**EXERCISE PROMPT**. Take the listing below and output it exactly, with no images.

**DATA PROVIDED**.
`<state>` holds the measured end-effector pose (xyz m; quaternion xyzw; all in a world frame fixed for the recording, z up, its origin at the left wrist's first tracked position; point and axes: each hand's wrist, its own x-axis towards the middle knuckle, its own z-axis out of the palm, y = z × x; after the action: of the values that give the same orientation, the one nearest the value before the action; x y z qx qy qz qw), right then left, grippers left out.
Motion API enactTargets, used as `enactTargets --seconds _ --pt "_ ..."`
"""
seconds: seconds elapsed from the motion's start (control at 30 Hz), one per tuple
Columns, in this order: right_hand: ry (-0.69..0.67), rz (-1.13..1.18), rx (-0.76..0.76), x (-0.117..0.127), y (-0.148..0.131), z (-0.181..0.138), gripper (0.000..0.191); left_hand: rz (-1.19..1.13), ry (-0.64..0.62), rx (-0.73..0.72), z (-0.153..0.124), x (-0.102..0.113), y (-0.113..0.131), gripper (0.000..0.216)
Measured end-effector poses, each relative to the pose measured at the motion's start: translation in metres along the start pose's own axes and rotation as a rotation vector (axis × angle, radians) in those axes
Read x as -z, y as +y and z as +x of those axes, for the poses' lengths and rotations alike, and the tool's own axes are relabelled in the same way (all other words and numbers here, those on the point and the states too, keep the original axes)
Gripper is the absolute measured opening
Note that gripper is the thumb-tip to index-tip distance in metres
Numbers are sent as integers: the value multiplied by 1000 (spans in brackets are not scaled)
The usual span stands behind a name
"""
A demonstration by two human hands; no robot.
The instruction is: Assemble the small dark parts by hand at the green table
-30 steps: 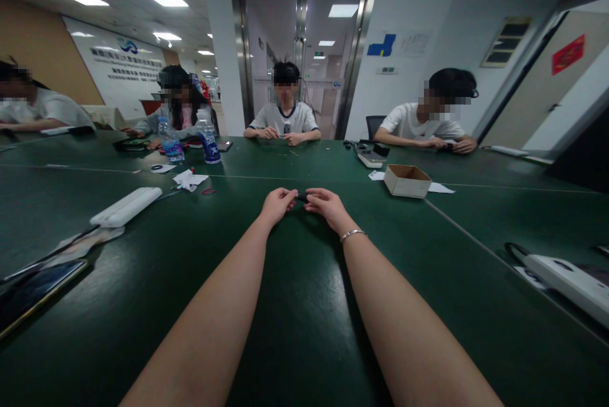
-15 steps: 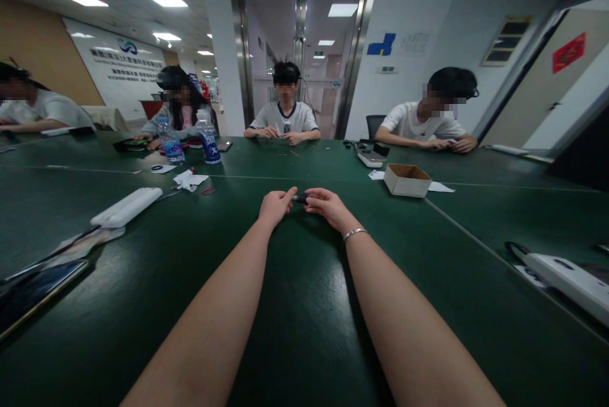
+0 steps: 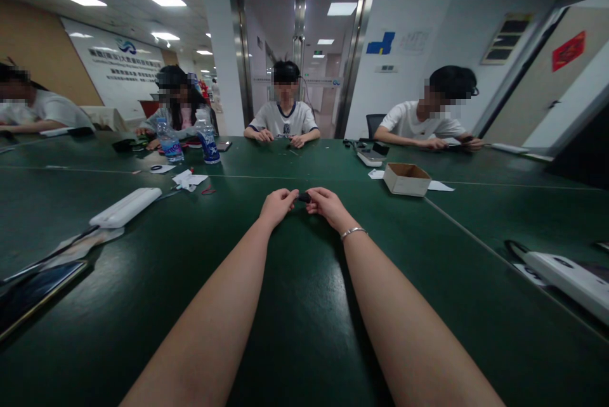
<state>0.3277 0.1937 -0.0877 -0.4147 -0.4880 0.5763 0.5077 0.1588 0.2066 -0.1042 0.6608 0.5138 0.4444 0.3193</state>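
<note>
Both my hands meet over the middle of the green table (image 3: 304, 305), around a small dark object (image 3: 303, 197). It is short and black, too small to name. My left hand (image 3: 278, 205) pinches its left end between thumb and fingers. From the other side, my right hand (image 3: 327, 205), with a silver bracelet (image 3: 353, 232) at the wrist, grips the right end. Fingers cover both ends of the object, so only its middle shows.
A small open box (image 3: 407, 179) stands beyond my right hand. White power strips (image 3: 126, 208) lie at both sides, and a phone (image 3: 40, 296) is at the near left. Two bottles (image 3: 208, 137) stand farther back. Several people sit around the table.
My fingers have shifted slightly on the black object, and the light-coloured part seen at its left end no longer shows. The arms stay nearly still. Across the table, the people's hands moved a little.
</note>
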Motion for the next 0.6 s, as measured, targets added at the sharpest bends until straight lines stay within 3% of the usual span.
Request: enactTargets --seconds 0.33,0.6 --pt "36 16 -16 1 2 4 6 -265 5 0 -1 -2 11 16" --pt "34 55 -4 4 4 5 4 -244 -32 30 -1 -2 11 13"
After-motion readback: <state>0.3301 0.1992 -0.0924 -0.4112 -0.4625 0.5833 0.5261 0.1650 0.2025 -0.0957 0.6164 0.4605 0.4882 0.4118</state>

**REPLY TO THE EXERCISE**.
`<state>` holds the measured end-effector pose (xyz m; quaternion xyzw; all in a world frame fixed for the recording, z up, its origin at the left wrist's first tracked position; point and axes: each hand's wrist, its own x-axis towards the middle knuckle, its own z-axis out of the palm, y = z × x; after the action: of the values that give the same orientation, the one nearest the value before the action; x y z qx qy qz qw), right then left, grippers left out.
Motion API enactTargets, used as `enactTargets --seconds _ --pt "_ ..."`
"""
seconds: seconds elapsed from the motion's start (control at 30 Hz), one per tuple
Columns, in this order: right_hand: ry (-0.69..0.67), rz (-1.13..1.18), rx (-0.76..0.76), x (-0.117..0.127), y (-0.148..0.131), z (-0.181..0.138), gripper (0.000..0.191); left_hand: rz (-1.19..1.13), ry (-0.64..0.62), rx (-0.73..0.72), z (-0.153..0.124), x (-0.102..0.113), y (-0.113..0.131), gripper (0.000..0.216)
Measured end-effector poses, each relative to the pose measured at the motion's start: translation in metres along the start pose's own axes and rotation as a rotation vector (axis × angle, radians) in those axes
Read x as -z, y as +y and z as +x of those axes, for the poses' lengths and rotations alike, and the tool's own axes are relabelled in the same way (all other words and numbers here, those on the point and the states too, keep the original axes)
Gripper is the absolute measured opening
Note that gripper is the thumb-tip to index-tip distance in metres
Numbers are sent as integers: the value multiplied by 1000 (spans in brackets are not scaled)
The usual span stands behind a name
"""
A demonstration by two human hands; no robot.
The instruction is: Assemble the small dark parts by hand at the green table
-30 steps: 
-15 steps: 
+0 steps: 
<state>0.3277 0.1937 -0.0877 -0.4147 -0.4880 0.5763 0.5077 0.1588 0.2066 -0.1042 0.6608 0.5138 0.4444 0.3193</state>
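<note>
Both my hands meet over the middle of the green table (image 3: 304, 305), around a small dark object (image 3: 303, 197). It is short and black, too small to name. My left hand (image 3: 278, 205) pinches its left end between thumb and fingers. From the other side, my right hand (image 3: 327, 205), with a silver bracelet (image 3: 353, 232) at the wrist, grips the right end. Fingers cover both ends of the object, so only its middle shows.
A small open box (image 3: 407, 179) stands beyond my right hand. White power strips (image 3: 126, 208) lie at both sides, and a phone (image 3: 40, 296) is at the near left. Two bottles (image 3: 208, 137) stand farther back. Several people sit around the table.
My fingers have shifted slightly on the black object, and the light-coloured part seen at its left end no longer shows. The arms stay nearly still. Across the table, the people's hands moved a little.
</note>
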Motion for the next 0.6 s, as measured, targets added at the sharpest bends until straight lines stay within 3% of the usual span.
Request: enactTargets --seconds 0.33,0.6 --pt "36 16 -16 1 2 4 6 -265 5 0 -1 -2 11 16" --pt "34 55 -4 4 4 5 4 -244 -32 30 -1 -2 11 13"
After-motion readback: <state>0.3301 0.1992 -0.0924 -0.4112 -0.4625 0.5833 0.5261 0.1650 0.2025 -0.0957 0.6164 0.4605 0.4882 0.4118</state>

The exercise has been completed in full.